* Action item *
Your answer must consist of exactly the lines below, starting with the line with "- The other" and going on through the line with "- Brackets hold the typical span", and nothing else.

* Extracted entries *
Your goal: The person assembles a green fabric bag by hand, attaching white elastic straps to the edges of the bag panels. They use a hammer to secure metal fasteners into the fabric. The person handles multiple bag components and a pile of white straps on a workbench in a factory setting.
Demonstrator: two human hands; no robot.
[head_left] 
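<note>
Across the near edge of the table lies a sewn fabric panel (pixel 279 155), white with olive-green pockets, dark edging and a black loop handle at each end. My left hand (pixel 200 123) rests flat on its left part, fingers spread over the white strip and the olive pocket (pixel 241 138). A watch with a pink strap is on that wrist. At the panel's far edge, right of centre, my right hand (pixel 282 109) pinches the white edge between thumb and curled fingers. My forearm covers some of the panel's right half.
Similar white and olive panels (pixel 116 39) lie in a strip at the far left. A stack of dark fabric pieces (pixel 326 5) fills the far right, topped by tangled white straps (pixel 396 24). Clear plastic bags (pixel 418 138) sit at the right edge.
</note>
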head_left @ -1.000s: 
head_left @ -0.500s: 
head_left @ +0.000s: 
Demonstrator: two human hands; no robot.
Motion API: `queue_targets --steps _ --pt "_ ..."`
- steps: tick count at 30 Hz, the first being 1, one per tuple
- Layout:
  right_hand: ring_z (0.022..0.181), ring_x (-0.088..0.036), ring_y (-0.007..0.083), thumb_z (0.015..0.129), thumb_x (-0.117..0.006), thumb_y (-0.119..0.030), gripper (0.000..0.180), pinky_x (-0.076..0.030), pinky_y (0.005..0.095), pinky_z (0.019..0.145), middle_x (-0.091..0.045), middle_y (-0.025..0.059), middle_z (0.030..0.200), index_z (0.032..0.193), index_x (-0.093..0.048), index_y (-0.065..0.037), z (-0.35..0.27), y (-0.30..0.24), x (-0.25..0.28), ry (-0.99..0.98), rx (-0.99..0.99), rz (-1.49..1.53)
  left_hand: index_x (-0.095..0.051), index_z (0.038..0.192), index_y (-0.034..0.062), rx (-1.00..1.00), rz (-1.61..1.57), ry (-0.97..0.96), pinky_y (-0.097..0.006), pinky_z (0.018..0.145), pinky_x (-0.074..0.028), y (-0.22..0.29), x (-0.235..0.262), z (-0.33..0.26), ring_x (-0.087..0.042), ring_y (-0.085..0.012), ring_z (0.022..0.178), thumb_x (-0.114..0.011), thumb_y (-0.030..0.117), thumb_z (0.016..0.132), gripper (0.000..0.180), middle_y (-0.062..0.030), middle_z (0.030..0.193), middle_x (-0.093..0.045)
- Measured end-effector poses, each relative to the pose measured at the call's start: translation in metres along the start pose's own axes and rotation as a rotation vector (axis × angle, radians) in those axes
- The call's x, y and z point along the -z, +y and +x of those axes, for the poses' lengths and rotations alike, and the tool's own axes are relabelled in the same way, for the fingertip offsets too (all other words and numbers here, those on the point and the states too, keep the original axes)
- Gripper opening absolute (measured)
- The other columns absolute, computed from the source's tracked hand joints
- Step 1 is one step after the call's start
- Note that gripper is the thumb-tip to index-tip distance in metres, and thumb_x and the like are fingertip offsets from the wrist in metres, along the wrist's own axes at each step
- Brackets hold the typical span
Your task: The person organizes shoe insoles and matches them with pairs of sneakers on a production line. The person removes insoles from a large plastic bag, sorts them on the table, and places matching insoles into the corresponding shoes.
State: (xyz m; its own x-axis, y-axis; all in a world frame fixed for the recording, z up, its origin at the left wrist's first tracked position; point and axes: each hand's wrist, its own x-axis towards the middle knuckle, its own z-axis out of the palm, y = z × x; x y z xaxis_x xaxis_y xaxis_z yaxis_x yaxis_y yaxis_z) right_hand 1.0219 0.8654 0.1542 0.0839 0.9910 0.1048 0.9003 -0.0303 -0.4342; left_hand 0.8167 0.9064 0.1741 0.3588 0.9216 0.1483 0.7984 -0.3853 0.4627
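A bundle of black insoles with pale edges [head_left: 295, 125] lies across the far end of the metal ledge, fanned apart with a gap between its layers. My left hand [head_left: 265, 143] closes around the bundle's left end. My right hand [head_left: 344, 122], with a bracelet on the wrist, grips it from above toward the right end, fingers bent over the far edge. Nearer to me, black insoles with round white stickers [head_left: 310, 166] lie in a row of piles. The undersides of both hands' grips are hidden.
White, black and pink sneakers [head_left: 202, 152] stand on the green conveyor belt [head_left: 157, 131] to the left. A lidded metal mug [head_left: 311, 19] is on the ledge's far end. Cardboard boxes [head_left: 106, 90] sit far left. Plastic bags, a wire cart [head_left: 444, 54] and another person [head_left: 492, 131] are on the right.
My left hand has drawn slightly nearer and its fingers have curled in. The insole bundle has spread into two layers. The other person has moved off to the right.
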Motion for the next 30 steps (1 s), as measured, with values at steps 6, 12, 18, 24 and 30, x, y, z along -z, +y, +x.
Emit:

* Answer to the problem *
- The other columns absolute, computed from the source's tracked hand joints
- Step 1 is one step after the call's start
- Note that gripper is the thumb-tip to index-tip distance in metres, and thumb_x and the like are fingertip offsets from the wrist in metres, along the wrist's own axes at each step
- Brackets hold the typical span

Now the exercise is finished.